DataStax was founded in 2010 to commercialize Cassandra. It is based in San Mateo California and has recently opened up an office in Europe to allow direct support of European customers. And we were expecting the usual conversation around permissively licensed open source business models – DataStax providing an Enterprise supported version of Cassandra, which in a sense they do. However the conversation didn’t go quite as we were expecting because it focused much more widely on Big Data.

In most people’s mind NoSQL isn’t the same as Big Bata – since Big Data means Hadoop or some variant of MapReduce. However, in practical terms, Big Data comes from somewhere – it may be coming in from a website or a sensor or a game and the data at the point of capture usually has some significance in the context of the application that is capturing and needs to be recorded and processed as it happens. Thereafter, it may need to be analyzed, and perhaps it may need to be searched. DataStax’s big idea is that it should be possible to access the same data in situ for all three of these purposes. So whilst your application may be managing session state and user activity in Cassandra, and Cassandra may be partitioned across multiple servers in a cloud, the same data may be accessed using the same partitioning scheme via two additional APIs: Hadoop and Lucene/Solr for search. Under the covers there is a single Cassandra database, rather than a separate filesystem for each.

The key benefit for customers is the removal of the requirement for an Extraction Transformation and Loading (ETL) step in the migration of data from operational systems to analytic systems. This can clearly reduce the complexity of the application architecture, and may reduce costs of software and hardware and management. It also gives the opportunity to reduce the cycle time of analytics inside the application – data can be analyzed more-or-less as it is being created and without a requirement to extract to a second system.

DataStax will supply a management tool called OpsCenter Enterprise, which provides a single point of control for all of the Cassandara, Hadoop and Solr functionality across one or more clusters. The Cassandra underlying database technology provides fault-tolerance and support for multiple data centers.

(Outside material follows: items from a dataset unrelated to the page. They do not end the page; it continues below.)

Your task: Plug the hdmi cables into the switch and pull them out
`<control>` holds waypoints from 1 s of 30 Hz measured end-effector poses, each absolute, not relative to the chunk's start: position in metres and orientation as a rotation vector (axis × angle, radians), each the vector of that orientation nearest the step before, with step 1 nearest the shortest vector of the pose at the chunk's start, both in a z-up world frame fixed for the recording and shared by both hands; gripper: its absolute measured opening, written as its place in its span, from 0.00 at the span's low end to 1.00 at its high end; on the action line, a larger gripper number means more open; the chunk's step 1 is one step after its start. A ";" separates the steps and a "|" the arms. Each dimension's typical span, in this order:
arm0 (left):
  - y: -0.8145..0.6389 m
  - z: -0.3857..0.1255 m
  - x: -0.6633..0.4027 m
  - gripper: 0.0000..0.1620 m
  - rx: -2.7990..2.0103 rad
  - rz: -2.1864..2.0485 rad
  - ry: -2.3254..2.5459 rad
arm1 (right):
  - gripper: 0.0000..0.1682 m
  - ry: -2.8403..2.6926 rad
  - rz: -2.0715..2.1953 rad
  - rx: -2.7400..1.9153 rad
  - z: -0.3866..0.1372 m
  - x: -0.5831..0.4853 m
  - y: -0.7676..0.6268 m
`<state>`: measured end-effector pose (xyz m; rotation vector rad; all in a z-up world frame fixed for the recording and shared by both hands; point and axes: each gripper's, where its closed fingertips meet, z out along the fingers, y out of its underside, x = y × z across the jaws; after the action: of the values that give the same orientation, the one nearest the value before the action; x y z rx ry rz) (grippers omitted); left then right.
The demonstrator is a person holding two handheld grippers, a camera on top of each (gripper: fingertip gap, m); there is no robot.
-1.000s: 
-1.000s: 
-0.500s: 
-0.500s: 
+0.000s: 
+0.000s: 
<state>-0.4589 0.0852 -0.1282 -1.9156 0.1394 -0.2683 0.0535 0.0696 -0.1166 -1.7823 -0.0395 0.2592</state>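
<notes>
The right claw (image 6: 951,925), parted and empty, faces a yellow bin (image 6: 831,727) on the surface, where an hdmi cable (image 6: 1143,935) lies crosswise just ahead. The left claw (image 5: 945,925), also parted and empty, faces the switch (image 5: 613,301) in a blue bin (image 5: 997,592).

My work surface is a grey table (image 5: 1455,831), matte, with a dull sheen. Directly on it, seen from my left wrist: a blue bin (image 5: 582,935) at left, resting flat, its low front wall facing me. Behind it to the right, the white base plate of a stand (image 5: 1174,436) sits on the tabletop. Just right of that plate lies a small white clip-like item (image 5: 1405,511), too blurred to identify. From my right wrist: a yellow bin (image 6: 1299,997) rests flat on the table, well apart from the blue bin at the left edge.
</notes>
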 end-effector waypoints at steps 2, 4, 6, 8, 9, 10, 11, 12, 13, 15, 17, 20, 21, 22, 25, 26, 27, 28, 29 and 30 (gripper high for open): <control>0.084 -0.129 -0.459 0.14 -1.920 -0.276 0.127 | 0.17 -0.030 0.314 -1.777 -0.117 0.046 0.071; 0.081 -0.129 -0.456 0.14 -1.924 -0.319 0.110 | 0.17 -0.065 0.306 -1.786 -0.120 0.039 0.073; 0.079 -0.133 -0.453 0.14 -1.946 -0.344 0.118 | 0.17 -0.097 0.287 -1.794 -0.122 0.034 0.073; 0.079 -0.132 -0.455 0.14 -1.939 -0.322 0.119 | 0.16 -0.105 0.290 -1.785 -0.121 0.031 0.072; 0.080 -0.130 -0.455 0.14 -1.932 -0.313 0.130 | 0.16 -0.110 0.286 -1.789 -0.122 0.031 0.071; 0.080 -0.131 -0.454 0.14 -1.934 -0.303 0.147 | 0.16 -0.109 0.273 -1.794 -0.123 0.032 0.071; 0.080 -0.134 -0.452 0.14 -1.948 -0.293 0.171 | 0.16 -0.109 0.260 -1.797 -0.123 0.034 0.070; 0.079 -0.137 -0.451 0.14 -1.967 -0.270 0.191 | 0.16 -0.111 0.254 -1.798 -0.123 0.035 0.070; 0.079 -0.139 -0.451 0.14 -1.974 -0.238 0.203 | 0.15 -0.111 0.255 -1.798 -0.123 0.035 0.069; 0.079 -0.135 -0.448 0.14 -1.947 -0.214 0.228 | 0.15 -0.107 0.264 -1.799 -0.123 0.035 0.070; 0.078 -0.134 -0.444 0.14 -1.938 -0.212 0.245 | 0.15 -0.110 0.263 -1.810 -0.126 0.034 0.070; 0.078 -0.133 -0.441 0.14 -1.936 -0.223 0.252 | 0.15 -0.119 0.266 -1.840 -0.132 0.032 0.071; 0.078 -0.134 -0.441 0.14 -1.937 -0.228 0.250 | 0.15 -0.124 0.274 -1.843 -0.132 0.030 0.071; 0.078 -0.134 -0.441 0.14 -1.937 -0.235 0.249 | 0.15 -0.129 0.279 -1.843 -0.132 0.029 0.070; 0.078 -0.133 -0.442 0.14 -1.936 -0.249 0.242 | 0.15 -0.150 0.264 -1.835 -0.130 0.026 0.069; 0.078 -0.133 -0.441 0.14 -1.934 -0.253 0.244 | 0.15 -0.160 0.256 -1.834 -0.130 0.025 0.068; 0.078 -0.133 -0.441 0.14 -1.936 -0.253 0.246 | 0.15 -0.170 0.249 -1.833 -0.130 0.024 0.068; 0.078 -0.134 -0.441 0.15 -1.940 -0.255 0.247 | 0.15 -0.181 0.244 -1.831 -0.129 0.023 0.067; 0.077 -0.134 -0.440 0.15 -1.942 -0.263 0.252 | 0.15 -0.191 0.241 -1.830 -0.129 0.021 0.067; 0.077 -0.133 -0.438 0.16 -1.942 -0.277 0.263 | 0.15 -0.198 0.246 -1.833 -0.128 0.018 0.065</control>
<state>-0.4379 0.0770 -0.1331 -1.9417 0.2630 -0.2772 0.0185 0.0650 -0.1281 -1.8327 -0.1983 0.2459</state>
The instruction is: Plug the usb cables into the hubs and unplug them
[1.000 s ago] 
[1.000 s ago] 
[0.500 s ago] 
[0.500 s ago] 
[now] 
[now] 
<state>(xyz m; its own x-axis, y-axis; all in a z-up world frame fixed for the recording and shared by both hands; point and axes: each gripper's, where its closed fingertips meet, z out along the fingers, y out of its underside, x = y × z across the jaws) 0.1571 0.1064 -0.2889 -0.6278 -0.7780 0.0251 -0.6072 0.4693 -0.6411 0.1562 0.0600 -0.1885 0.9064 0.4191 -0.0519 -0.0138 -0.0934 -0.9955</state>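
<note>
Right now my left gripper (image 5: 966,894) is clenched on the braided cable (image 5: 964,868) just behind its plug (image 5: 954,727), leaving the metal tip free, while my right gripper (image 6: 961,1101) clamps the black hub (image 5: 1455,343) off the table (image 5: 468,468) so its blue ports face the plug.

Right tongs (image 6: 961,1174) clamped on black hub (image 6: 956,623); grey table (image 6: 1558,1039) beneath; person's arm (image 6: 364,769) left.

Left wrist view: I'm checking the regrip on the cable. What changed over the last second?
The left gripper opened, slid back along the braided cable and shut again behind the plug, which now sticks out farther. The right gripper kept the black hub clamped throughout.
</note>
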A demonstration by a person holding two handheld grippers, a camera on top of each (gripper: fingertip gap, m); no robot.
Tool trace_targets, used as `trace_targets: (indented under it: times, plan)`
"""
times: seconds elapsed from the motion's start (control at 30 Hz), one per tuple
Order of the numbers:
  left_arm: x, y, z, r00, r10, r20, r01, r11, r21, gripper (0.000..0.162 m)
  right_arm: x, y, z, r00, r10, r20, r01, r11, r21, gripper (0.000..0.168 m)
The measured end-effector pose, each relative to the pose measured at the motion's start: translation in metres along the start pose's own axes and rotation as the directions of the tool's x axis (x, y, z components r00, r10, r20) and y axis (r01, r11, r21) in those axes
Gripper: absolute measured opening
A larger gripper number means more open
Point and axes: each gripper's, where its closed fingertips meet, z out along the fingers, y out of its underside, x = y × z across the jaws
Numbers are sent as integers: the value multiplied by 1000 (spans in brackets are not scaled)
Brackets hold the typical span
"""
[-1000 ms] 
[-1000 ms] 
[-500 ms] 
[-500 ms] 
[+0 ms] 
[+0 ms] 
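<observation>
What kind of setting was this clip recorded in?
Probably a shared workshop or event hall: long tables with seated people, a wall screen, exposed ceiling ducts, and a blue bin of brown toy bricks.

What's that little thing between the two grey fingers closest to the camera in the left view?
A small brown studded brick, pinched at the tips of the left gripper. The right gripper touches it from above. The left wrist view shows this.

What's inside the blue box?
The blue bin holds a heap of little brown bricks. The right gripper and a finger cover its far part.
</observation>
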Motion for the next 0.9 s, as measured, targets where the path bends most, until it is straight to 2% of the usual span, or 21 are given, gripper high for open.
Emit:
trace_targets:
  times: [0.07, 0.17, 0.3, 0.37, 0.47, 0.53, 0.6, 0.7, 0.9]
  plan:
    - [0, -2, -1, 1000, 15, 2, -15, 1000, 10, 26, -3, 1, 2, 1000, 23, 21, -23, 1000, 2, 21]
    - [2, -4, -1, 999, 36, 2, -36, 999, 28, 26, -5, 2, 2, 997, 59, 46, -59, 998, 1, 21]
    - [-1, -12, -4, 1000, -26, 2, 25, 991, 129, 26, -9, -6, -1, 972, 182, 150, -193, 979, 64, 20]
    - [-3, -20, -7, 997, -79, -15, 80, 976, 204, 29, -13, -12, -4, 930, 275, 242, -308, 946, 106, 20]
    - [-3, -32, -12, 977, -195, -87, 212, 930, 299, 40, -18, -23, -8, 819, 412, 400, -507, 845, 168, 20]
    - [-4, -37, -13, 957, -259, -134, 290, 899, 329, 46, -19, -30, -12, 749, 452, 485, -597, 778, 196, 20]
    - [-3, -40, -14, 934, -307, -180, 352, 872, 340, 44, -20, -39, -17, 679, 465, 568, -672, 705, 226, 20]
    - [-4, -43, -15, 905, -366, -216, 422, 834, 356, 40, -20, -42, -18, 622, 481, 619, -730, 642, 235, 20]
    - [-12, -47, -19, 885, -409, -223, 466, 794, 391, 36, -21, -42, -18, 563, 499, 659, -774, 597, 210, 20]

Of course you could also do this backwards, you can provide BigTable-like NoSQL functionality on top of the Hadoop filesystem using another Apache project known as Hbase which competes with Cassandra. However DataStax’s argument is that the symmetry of Cassandra’s filesystem leads to no single points of failure or potential bottlenecks, unlike the native Hadoop filesystem. Plus DataStax will provide you with support for the combined system including Search.

So, what does all of this have to do with Cloud? DataStax actually sells this as licensed software in the usual “open core” way for permissive licenses. You can install it on bare metal or virtualized servers or a private IaaS cloud in your Data Center. If you want to stick it into a public cloud you can do that on Amazon or Rackspace or wherever, but DataStax does not offer a hosted Cassandra Service with added Hadoop and Stax.

However, if you did put DataStax into the cloud you would end up with something interesting: data that is born in the cloud stays in the cloud, and actually does not move very fast inside the cloud – after all it is Big Data. You may need to replicate it, you may need to partition it, and sometimes you may need to migrate partitions, but you may not need to run ETL on it. ETL is a familiar tool in the boundary between operational and data warehouse/data mart systems, but may be an artifact of SQL and MDDB/ROLAP architectures and not required for NoSQL and MapReduce – i.e. for on-line closed-loop analytics rather than dashboards. If this turns out to be the case we need to think of a cloud as a single database and a range of APIs by which it can be accessed, rather than thinking of the cloud as a platform for running machine images (IaaS) or even applications (PaaS).